**Work item:** Copy out the whole listing exactly as given. Skip the pictures.

**Material provided:**

═══

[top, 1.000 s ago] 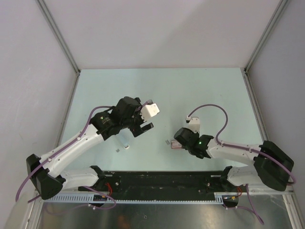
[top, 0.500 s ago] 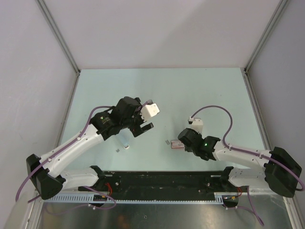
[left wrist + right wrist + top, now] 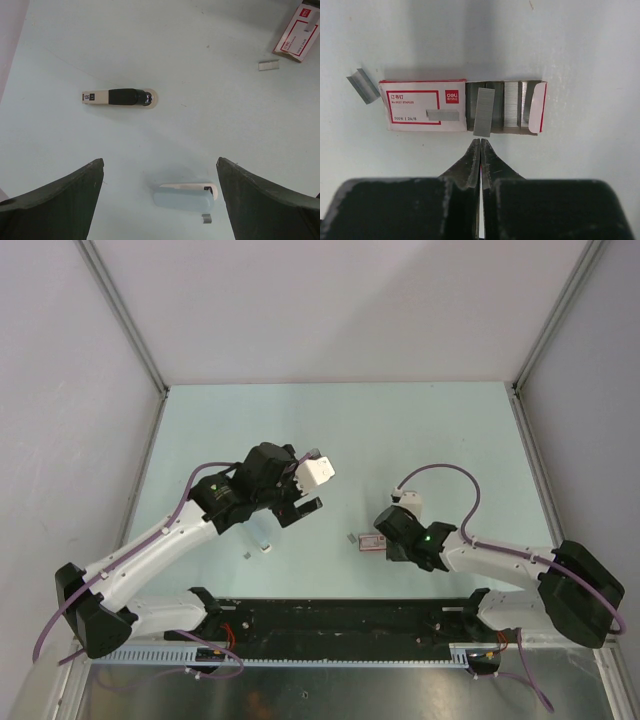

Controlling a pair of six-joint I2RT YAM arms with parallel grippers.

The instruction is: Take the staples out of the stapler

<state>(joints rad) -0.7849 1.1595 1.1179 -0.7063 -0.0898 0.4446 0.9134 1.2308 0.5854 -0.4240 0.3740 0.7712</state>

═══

**Answer box:**
[top, 1.000 s ago] 
[top, 0.500 s ago] 
[left wrist + right wrist + top, now] 

Controlling a pair of six-joint I2RT YAM arms with parallel grippers.

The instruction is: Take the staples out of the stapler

<state>(joints rad) -0.7849 1.1595 1.1179 -0.7063 -0.0898 0.4446 0.9134 1.2308 0.5854 -0.4240 0.3740 0.7712</state>

The given answer completes the exercise.